Hey all – I'm seeing a `dagster._core.executor.chi...
# ask-community
k
Hey all – I'm seeing a `dagster._core.executor.child_process_executor.ChildProcessCrashException`every time I run an asset materialization for the first time after a server restart. It's not an OOM issue – I'm processing on the order of ~200MB of data and the container has 32GB. Every time after retrying a second time it succeeds. What could be the cause of this / how can I dig in further?
d
Hi Kevin - do you have a full stack trace from the error?
k
hey @daniel this is all i get unfortunately in the web UI
Multiprocess executor: child process for step seatgeek_events_raw was terminated by signal 7 (SIGBUS).
dagster._core.executor.child_process_executor.ChildProcessCrashException
Stack Trace:
File "/opt/conda/lib/python3.10/site-packages/dagster/_core/executor/multiprocess.py", line 240, in execute
event_or_none = next(step_iter)
,  File "/opt/conda/lib/python3.10/site-packages/dagster/_core/executor/multiprocess.py", line 357, in execute_step_out_of_process
for ret in execute_child_process_command(multiproc_ctx, command):
,  File "/opt/conda/lib/python3.10/site-packages/dagster/_core/executor/child_process_executor.py", line 174, in execute_child_process_command
raise ChildProcessCrashException(exit_code=process.exitcode)
d
SIGBUS is unusual.. any chance you’re able to share code that reproduces the problem? The crash is very likely coming from the code in the body of the op - are you able to reproduce the crash when running the same code or dagster job locally?

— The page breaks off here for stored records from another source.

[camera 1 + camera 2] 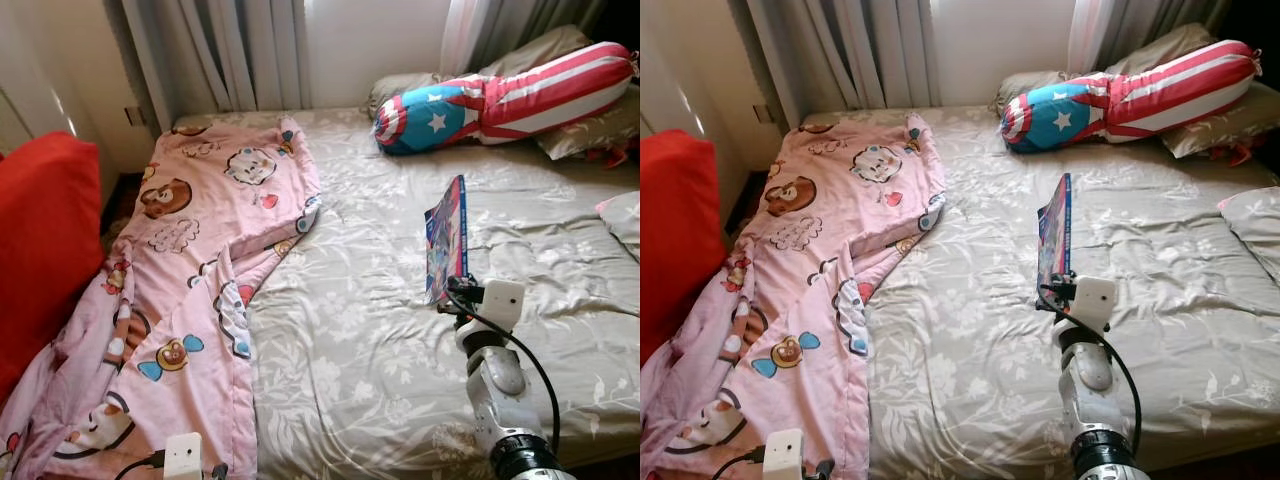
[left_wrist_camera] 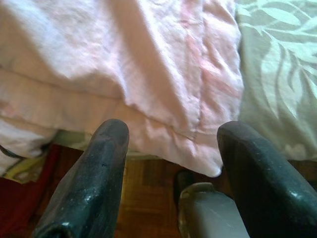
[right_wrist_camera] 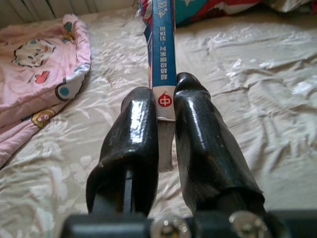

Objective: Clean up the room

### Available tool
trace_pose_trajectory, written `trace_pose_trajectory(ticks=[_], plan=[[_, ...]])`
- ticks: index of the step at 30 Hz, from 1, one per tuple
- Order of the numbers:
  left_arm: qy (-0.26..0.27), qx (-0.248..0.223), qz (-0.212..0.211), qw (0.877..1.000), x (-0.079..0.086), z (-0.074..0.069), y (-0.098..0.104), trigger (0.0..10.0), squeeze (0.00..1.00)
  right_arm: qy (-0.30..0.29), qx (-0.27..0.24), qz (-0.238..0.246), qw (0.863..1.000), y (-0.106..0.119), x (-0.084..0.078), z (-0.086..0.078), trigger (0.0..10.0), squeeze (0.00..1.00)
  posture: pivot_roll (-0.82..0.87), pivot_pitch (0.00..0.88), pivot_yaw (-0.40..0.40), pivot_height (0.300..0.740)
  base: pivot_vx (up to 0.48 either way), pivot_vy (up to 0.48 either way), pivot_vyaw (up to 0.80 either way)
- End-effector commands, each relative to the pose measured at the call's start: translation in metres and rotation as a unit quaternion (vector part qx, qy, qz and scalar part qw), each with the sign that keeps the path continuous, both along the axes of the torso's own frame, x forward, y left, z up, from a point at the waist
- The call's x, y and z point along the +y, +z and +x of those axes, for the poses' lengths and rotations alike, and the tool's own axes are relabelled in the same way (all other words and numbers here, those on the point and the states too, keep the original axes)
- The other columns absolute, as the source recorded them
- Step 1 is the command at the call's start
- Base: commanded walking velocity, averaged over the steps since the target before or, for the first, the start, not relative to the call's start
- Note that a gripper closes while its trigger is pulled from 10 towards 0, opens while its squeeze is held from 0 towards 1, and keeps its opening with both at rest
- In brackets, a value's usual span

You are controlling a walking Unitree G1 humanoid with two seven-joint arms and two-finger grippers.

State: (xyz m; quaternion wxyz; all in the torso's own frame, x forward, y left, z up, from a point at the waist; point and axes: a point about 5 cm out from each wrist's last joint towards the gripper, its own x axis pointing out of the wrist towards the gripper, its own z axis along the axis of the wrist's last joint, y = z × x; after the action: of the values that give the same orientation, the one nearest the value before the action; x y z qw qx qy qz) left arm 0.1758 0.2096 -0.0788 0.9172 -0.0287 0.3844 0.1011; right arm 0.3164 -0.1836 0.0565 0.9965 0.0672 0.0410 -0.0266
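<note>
Two grippers noted. Far left: red cushion [image 1: 45, 250] against the bed's edge. Next, pink cartoon-print blanket [image 1: 200, 290] spread over the left part of the bed [image 1: 360, 350], its lower end draping off the edge. Left gripper [image 2: 171, 148] sits low at that hanging hem, fingers [image 2: 89, 188] spread wide, nothing between them; wooden floor [image 2: 143, 198] beneath. Mid-right: right gripper [image 3: 166, 106] clamped on the spine end of a blue book [image 1: 447, 238], which stands on edge over the leaf-print sheet. Far right, at the headboard end: star-and-stripe bolster pillow [image 1: 500, 98], grey pillows behind it.
</note>
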Motion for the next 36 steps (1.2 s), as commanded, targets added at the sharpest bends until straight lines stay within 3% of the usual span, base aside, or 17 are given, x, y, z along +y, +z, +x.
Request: trace_pose_trajectory(ticks=[1,8,20,36], plan=[[0.008,0.004,0.007,1.0,0.0071,-0.0062,-0.0012,10.0,0.0,0.021,-0.034,-0.01,0.999,0.0133,0.0089,0.0078,10.0,0.0,0.01,0.008,0.012,0.726,0.0,0.0,-0.72],[0.006,0.005,0.012,1.0,0.0113,-0.0082,-0.001,10.0,0.0,0.008,-0.042,-0.003,0.999,0.012,0.0095,0.0046,10.0,0.0,-0.02,0.001,0.044,0.726,0.0,0.0,-0.2],[-0.005,0.001,0.015,1.0,0.0097,-0.0047,0.0003,10.0,0.0,-0.003,-0.034,-0.007,0.999,0.0057,0.0037,-0.0014,10.0,0.0,-0.03,0.02,0.046,0.726,0.0,-0.37,0.0],[-0.013,0.004,0.015,1.0,0.0087,-0.0041,0.0002,10.0,0.0,0.004,-0.034,-0.007,0.999,0.0056,0.0097,0.0003,10.0,0.0,-0.03,0.0,0.051,0.726,0.0,-0.365,0.0]])
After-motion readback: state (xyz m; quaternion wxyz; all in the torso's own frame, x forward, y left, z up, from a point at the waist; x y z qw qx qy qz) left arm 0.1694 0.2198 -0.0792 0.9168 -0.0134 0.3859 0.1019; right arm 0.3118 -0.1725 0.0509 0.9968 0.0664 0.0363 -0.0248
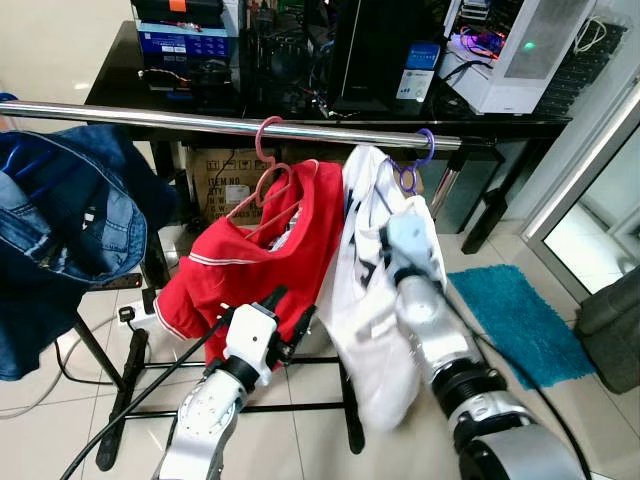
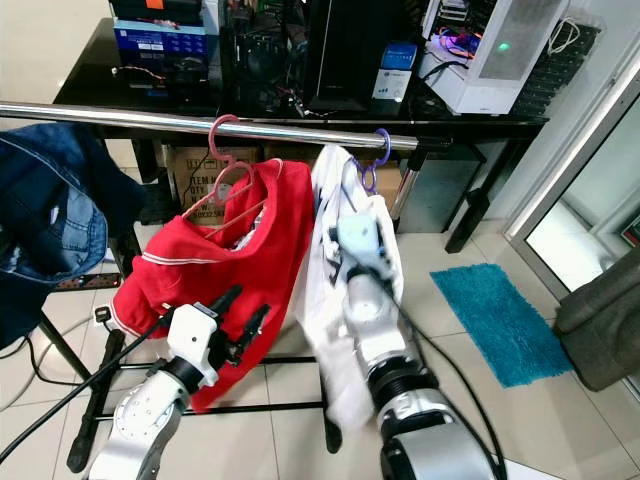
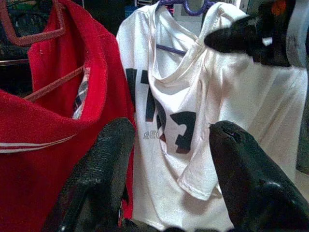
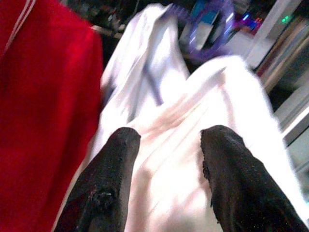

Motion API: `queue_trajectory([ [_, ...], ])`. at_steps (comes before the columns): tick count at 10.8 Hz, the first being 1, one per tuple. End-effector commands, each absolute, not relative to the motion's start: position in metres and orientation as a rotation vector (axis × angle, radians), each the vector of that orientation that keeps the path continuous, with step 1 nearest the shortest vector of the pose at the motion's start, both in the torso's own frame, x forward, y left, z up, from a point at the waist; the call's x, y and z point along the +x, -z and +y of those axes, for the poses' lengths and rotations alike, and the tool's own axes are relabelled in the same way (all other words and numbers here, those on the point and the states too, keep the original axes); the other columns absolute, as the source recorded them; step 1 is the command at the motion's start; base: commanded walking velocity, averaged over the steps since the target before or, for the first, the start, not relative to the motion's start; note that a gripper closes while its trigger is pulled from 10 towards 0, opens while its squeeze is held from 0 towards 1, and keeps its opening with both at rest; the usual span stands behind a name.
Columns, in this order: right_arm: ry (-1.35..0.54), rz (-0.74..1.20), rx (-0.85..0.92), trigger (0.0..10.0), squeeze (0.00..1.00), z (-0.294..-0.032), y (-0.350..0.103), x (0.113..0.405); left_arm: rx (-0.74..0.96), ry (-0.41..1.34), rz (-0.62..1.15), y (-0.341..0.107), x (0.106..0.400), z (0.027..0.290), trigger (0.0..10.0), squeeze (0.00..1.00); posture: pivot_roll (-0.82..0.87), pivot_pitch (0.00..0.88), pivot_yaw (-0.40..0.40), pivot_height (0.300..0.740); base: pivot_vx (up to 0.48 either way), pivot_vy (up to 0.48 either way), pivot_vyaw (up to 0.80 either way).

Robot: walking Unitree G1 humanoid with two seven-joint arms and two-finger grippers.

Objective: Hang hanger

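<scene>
Purple hanger (image 1: 412, 165) hooked on rail (image 1: 230, 124), white T-shirt (image 1: 375, 300) limp; light, best gripped at neck. Right pincer (image 4: 166, 159) spread, empty; left pincer (image 3: 169, 159) likewise.

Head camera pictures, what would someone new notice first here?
A red shirt on a pink hanger and a white T-shirt on a purple hanger hang side by side from the metal rail. The right hand, open, is up against the white T-shirt, and the open left hand sits low by the red shirt's hem. Denim drapes at the rail's left end.
</scene>
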State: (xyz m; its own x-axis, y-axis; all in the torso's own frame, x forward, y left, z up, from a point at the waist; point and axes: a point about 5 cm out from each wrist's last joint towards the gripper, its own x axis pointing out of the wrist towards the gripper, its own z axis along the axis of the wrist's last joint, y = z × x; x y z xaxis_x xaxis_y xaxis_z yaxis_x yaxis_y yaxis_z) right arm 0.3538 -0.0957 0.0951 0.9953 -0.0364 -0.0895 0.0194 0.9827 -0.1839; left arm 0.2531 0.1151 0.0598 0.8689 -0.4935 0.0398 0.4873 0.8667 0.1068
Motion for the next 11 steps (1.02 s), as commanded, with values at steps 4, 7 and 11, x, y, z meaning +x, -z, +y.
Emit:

Passing on retry is also odd - is this using the default run launcher or a different one? Any raw logs from the process where the run ran that might give more information about the crash?
k
@daniel I wasn't getting anything similar to this when I was running locally, this started when I followed the guide to get Docker working. Now it works sometimes and sometimes it doesn't. Using the default run launcher right now, i saw a bunch of errors when i used the Docker run launcher.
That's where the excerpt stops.